__What you are asked to do__: Filter the data for lines with the word "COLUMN", then copy every line so identified.
[Opening Data section]
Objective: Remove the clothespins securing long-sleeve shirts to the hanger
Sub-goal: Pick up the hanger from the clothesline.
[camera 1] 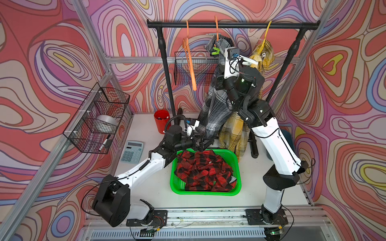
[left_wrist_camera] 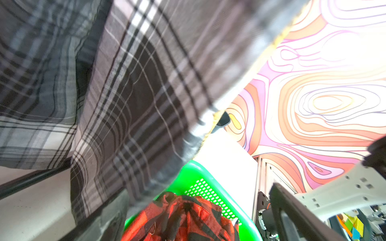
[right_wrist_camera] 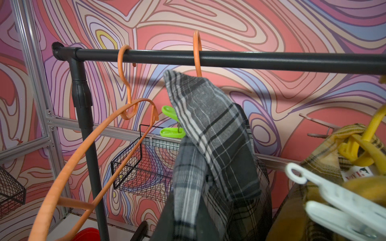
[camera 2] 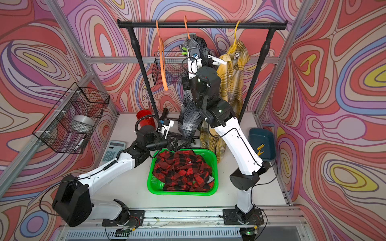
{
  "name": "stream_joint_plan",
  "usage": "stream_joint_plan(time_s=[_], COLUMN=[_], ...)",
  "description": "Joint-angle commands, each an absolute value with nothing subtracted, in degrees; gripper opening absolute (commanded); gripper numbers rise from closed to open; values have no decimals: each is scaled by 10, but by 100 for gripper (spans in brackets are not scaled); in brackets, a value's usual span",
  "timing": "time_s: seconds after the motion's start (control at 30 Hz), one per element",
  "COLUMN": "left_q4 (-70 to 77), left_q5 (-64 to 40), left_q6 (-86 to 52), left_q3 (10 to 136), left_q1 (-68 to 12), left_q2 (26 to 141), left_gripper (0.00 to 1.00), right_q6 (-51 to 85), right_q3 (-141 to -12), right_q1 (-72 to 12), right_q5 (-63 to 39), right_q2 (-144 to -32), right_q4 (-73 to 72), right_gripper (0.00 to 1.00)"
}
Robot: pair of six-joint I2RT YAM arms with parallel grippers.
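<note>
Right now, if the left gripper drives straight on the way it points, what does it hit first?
Most likely the hanging tail of the grey plaid shirt: it fills most of the left wrist view ahead of the left gripper, jaws open. How near the cloth hangs is unclear.

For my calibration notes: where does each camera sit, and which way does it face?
Top views: high in front, looking down on the left arm, right arm, rail and green basket.
Left wrist: low by the basket, facing the grey plaid shirt; the right arm shows.
Right wrist: beside the rail, facing the green clothespin, white clothespin close; no robot part clearly shows.
Shared: both wrist views show that shirt.
</note>
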State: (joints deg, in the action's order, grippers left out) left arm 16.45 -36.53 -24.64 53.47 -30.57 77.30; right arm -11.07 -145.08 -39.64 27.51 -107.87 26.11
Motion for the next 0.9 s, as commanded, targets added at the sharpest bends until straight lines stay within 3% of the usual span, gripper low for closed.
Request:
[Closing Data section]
__Answer to the exercise__:
  "usage": "stream_joint_plan(time_s=[_], COLUMN=[_], ...)",
  "COLUMN": "left_q4 (-70 to 77), left_q5 (-64 to 40), left_q6 (-86 to 52), left_q3 (10 to 136), left_q1 (-68 to 12), left_q2 (26 to 141), left_gripper (0.00 to 1.00), right_q6 (-51 to 85), right_q3 (-141 to -12), right_q1 (-72 to 12), right_q5 (-63 to 39), right_q2 (-144 to -32), right_q4 (-73 to 72), right_gripper (0.00 to 1.00)"

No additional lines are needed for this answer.